* **DIRECTIONS**
Keeping every line intact, repeat the data word for word.

* **SUPPLIED INFORMATION**
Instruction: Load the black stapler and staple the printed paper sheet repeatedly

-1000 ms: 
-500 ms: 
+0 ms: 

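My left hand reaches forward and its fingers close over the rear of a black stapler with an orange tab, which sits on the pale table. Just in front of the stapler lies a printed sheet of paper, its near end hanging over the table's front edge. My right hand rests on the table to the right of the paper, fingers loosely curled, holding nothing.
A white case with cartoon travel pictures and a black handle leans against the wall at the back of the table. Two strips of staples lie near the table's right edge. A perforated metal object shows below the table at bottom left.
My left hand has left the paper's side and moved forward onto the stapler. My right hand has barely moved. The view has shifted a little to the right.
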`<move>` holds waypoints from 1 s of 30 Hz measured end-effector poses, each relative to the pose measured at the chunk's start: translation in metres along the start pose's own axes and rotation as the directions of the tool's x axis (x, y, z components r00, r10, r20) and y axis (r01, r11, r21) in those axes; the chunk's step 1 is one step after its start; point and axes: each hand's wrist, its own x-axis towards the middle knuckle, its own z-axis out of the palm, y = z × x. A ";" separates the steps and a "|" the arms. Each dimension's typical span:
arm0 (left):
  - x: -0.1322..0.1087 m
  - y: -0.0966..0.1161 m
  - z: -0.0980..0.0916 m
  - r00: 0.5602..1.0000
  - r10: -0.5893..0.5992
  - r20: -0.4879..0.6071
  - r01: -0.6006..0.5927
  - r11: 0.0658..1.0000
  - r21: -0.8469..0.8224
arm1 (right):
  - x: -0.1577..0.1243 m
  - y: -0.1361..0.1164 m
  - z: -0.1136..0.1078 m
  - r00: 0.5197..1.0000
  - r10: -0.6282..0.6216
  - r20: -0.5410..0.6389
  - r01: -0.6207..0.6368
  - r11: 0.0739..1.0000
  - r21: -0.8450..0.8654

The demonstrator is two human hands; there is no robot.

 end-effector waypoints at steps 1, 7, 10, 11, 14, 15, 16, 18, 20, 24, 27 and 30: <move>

* **EXERCISE ANSWER**
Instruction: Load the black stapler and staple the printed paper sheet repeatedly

-1000 ms: 
-500 ms: 
+0 ms: 

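My left hand reaches forward and its fingers close over the rear of a black stapler with an orange tab, which sits on the pale table. Just in front of the stapler lies a printed sheet of paper, its near end hanging over the table's front edge. My right hand rests on the table to the right of the paper, fingers loosely curled, holding nothing.
A white case with cartoon travel pictures and a black handle leans against the wall at the back of the table. Two strips of staples lie near the table's right edge. A perforated metal object shows below the table at bottom left.
My left hand has left the paper's side and moved forward onto the stapler. My right hand has barely moved. The view has shifted a little to the right.
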`<move>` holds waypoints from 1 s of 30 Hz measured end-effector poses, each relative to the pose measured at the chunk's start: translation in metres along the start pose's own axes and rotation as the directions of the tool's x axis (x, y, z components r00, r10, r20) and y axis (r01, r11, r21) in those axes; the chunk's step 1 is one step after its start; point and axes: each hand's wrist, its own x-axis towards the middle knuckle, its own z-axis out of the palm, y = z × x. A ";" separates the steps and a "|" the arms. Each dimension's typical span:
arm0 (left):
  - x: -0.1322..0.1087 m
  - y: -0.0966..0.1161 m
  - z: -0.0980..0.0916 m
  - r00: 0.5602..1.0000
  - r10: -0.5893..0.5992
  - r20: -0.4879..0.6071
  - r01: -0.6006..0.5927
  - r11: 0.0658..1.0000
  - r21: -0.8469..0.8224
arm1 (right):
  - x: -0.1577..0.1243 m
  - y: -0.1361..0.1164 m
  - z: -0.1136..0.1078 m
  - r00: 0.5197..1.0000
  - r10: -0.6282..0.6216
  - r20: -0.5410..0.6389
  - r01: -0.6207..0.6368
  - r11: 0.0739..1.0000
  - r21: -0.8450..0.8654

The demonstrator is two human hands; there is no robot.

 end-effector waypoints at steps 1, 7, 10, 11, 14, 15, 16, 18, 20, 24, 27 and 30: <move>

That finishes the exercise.